We'd been competing in the Toyota Atlantic Series for several years, but they were suffering through a bit if a downturn and the fact was, I had to go race somewhere else just to keep my guys doing something. We raced Renaults for a bit, kept a few race-prep projects going, and then in late 2003 I started looking at going endurance racing. The timing was good because the category was just blossoming and even though there were some established teams already, we were able to learn just like everyone else.

Is it true you mortgaged your house to buy the first Daytona Prototype?

Yes! (w/ a laugh) My wife Marybeth and I took a pretty big flyer when we made that decision.
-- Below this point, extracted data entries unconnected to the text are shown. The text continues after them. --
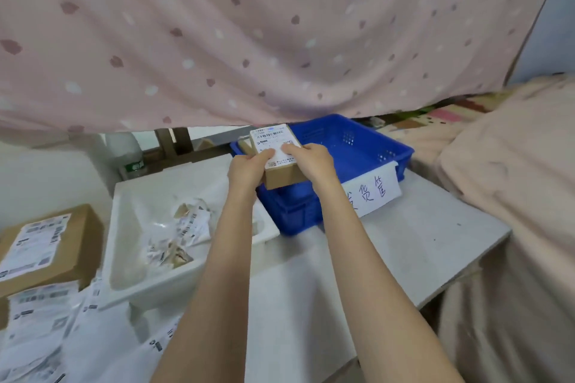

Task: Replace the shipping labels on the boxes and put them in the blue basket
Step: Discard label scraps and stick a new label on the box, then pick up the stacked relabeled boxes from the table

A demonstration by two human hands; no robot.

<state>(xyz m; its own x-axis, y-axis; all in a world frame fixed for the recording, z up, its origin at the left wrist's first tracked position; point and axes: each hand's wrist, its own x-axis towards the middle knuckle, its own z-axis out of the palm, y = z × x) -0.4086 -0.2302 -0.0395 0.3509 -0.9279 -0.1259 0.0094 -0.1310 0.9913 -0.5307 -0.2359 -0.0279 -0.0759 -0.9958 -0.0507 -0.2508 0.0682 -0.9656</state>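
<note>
Head view: both arms stretched forward over the white table (420, 227), holding a small cardboard box (281, 176) up above the near-left corner of the blue basket (367, 146). Left hand (247, 169) curled round the box's left edge, thumb pressed flat on the white shipping label (273, 141) that covers the top face. Right hand (312, 162) clamped on the right edge, thumb also down on the label, remaining fingers wrapped out of sight behind the box. Box tilted, far end raised, not yet touching the basket floor. On the basket's near wall, a white paper sign (373, 194) with handwritten characters. Just left of the basket, a white tray (130, 205) with crumpled, torn-off label scraps (186, 227) lying inside. Far left on the table, a larger cardboard box (46, 246) carrying its own label, and below it a loose spread of label sheets (46, 320). Overhead, a pink dotted curtain (249, 34) hanging across the back.
</note>
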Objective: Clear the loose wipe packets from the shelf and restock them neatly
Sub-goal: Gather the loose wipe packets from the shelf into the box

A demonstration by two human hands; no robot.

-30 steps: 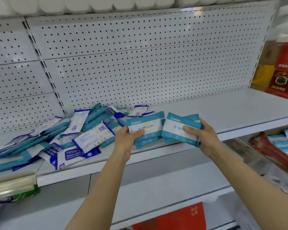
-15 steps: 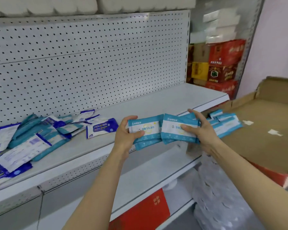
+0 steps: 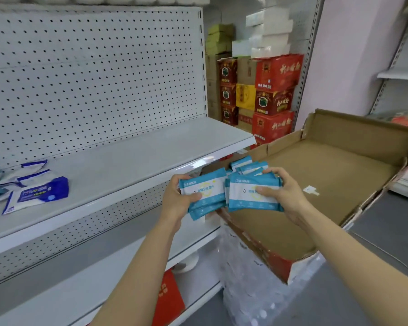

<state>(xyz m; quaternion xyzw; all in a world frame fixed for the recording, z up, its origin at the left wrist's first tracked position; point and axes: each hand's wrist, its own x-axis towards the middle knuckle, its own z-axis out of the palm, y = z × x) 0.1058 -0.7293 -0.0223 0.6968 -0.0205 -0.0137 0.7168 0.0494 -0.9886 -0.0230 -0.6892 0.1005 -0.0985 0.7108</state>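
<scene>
Clearing part done: both hands, left (image 3: 174, 198) and right (image 3: 285, 194), grip teal packet stacks (image 3: 252, 194) beside the cardboard box (image 3: 339, 175); blue packets (image 3: 40, 191) remain on shelf (image 3: 127, 156).

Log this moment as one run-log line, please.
left hand: holds teal packets | right hand: holds second teal stack | position: over cardboard box edge | shelf: blue packets remain

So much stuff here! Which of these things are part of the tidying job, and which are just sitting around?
Part of the job:
- teal packets in the left hand
- teal packets in the right hand
- loose packets on the shelf
- cardboard box, with a few packets already in it

Just sitting around:
- red cartons
- white boxes stacked above them
- pegboard back wall
</scene>
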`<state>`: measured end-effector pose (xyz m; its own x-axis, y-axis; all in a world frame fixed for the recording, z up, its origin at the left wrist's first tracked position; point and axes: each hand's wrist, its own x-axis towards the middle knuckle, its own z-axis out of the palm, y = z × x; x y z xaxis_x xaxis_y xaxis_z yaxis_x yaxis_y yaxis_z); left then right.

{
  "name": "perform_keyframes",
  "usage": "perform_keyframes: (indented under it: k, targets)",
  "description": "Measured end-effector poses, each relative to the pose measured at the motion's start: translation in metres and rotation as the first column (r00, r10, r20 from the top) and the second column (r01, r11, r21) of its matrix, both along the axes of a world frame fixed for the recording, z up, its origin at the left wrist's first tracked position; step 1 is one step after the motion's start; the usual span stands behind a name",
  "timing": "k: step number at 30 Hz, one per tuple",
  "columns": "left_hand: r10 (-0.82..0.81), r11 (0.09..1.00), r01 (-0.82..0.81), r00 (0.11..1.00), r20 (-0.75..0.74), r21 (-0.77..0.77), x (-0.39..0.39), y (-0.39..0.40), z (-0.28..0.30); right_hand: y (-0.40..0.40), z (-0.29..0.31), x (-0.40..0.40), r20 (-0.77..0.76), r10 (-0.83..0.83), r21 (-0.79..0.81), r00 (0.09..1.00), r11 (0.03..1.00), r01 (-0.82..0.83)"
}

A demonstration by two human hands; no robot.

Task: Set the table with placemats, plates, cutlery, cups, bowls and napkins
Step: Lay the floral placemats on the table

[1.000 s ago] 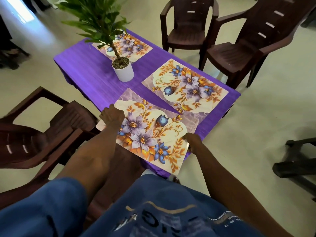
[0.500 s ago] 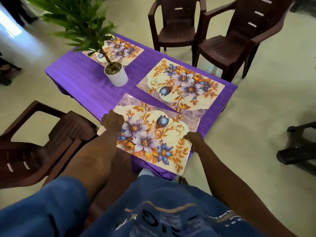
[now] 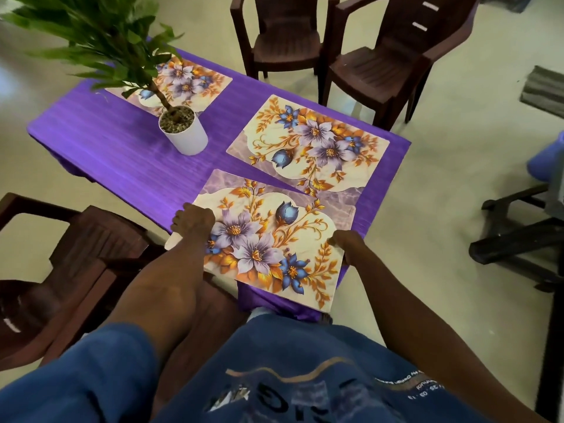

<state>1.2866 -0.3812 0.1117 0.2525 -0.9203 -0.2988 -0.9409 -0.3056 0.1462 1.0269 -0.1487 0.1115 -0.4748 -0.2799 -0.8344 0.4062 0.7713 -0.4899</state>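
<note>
Potted plant (image 3: 183,134) stands mid-surface (image 3: 122,148), beyond the near placemat (image 3: 268,239). Second placemat (image 3: 308,145) overlaps its far corner; third (image 3: 183,80) behind the pot. Near placemat overhangs the surface's near edge, long axis along that edge. Left hand (image 3: 193,219) and right hand (image 3: 348,244) grip its short ends. Chairs (image 3: 287,41) ring the surface

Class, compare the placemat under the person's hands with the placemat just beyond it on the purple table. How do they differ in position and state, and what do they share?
The near placemat is held at its two side edges by the left hand and right hand; the far placemat is untouched. The near placemat overhangs the table edge; the far placemat lies fully on it. The near placemat's far corner overlaps the far placemat. Both share the same floral print.
</note>
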Motion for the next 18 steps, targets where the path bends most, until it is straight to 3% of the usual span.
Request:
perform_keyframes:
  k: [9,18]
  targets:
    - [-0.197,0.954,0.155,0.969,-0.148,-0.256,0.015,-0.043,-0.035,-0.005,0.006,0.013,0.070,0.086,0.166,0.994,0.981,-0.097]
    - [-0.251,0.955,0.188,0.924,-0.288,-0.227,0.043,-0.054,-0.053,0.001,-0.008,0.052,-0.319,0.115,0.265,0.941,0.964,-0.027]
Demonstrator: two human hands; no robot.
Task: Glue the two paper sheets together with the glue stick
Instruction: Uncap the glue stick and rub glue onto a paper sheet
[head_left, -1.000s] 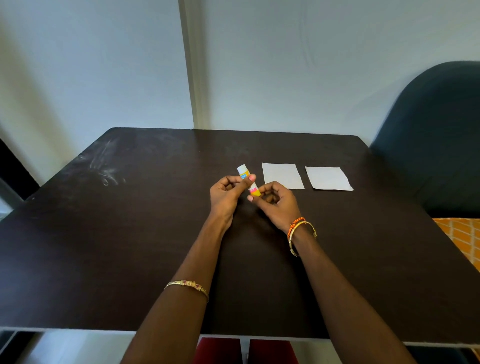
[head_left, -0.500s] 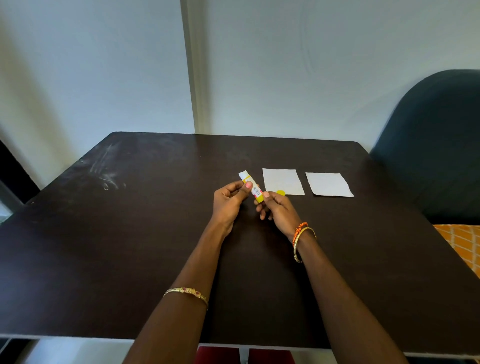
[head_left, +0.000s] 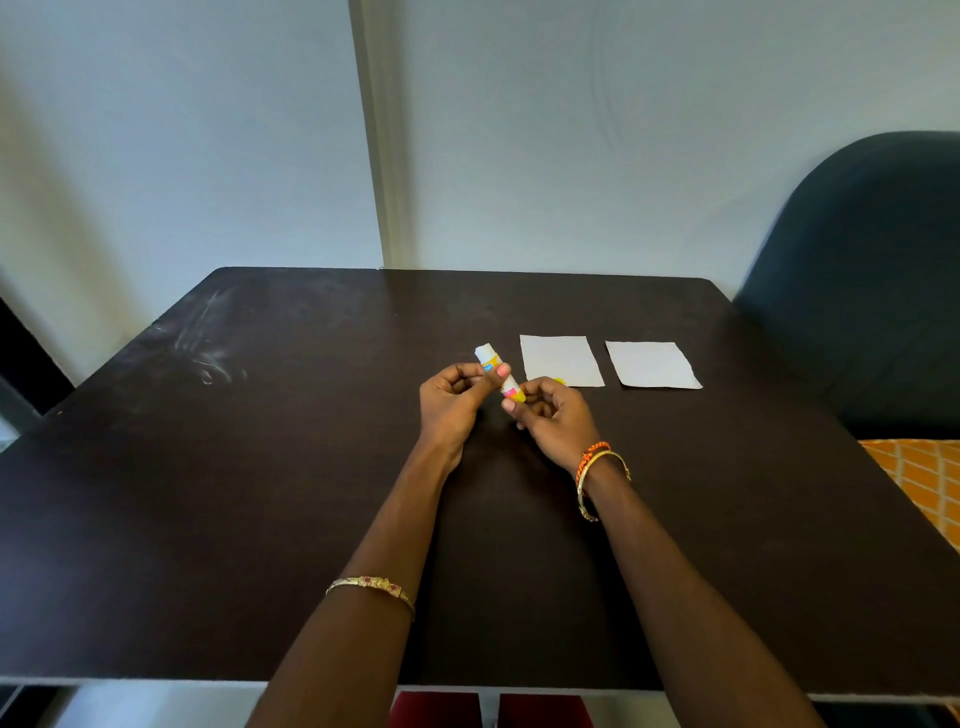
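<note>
My left hand (head_left: 452, 400) grips a small glue stick (head_left: 498, 371) between thumb and fingers. The stick tilts up and to the left, with its white end on top. Fingertips of my right hand (head_left: 556, 421) pinch its yellow lower end. A small yellow piece (head_left: 559, 381) peeks out behind my right fingers; I cannot tell whether it is held. Two white paper sheets lie flat side by side just beyond my right hand: the left sheet (head_left: 563, 358) and the right sheet (head_left: 652, 364), with a gap between them.
The dark table (head_left: 260, 493) has pale smudges at its back left. A dark blue chair back (head_left: 872, 280) stands at the right edge, with orange patterned fabric (head_left: 919, 478) below it. A wall rises behind the table.
Both hands stay on the glue stick above the same spot. My right fingers have shifted on its yellow lower end, and a yellow piece now shows behind them.
</note>
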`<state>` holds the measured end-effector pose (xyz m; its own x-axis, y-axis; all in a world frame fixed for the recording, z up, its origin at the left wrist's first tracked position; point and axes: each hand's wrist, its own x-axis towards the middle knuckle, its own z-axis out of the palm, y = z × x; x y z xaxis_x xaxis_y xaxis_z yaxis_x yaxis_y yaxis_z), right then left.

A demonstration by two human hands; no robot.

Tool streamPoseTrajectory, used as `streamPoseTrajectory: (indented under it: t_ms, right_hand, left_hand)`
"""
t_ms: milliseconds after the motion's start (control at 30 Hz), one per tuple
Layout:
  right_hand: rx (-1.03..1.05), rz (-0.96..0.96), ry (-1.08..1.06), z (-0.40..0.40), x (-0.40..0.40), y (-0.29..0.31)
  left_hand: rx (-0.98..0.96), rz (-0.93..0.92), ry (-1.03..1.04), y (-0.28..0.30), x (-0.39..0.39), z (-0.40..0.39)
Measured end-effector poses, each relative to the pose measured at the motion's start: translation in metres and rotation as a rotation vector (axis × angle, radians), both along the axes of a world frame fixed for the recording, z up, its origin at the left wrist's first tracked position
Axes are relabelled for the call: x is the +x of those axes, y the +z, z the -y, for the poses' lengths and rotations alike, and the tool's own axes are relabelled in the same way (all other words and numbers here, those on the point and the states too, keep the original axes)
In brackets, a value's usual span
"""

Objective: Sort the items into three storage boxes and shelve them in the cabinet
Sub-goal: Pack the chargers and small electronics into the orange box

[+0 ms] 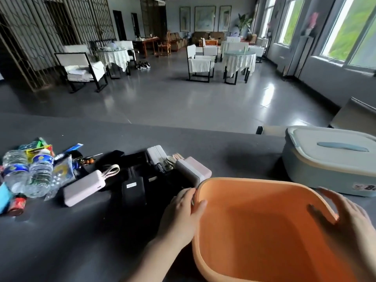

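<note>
Dark grey tabletop (85, 237) in a large room with covered tables behind. At its near right edge sits an open orange plastic box (262, 226), rounded, smooth, apparently nothing inside. Left hand (181, 212) grips its left rim, thumb inside; right hand (352, 218) curls over the right rim. Beyond it stands a lidded pale blue box (329, 159). Water bottles (26, 171) and power banks (83, 190) lie left.

An open orange box (264, 231) stands upright and empty at the near edge of the dark worktop (81, 241). Behind it to the right sits a grey-blue box (329, 165) with its lid on. To the left lie water bottles (26, 174), snack packets (40, 147), a pink power bank (83, 188) and black pouches (134, 188).
</note>
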<state>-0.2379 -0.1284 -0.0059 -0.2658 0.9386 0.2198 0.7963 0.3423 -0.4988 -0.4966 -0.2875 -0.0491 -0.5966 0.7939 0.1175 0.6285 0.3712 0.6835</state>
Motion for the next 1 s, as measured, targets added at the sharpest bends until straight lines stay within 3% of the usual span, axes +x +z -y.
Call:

All we'd ever done was sprint racing, and so this was all completely new to me and my guys. We showed up at the 24 with thirteen gusy, got some support from Kevin (Doran) to figure out the car, and just went from there.

David Pijot at Suntrust helped me out big time. That was quite a gamble, but we had a decent season-we finished the 24 in 4th and then got on the podium a couple times with Oz (Negri) and Burt (Frisselle). We had that horrible crash at VIR and didn't think we were going to make it through that first season, but we did. It was a huge strain, but we made it to the end and then Paul (Mears) came on board and we never looked back.

You've had several gentleman drivers since joining Rolex.

We've been lucky, no question. We've raced with some good guys. Paul (Mears) was a blast-this was purely something he did for fun, and he went about it with a fun attitude. He hated the technical stuff-and he'd tell you that-but he loved anything high speed. He was good at the Glen.

He didn't complain much. I remember once at the Glen instead of telling me his car was crazy loose, he just said I think I'm the only guy turning left through there&.' He was talking about turn one!

Then we rented that car for Mark (Patterson) at Laguna, and Oz got the pole and we finished in the top ten. So when Mark came on board full time, we grew to a two car team and were able to hang on to Oz. That transition was a critical one for this team-growing but keeping our quality of preparation and depth of talent consistent. Mark joining us full time was a huge part of that, he really helped push this organization to be a race winner in Rolex.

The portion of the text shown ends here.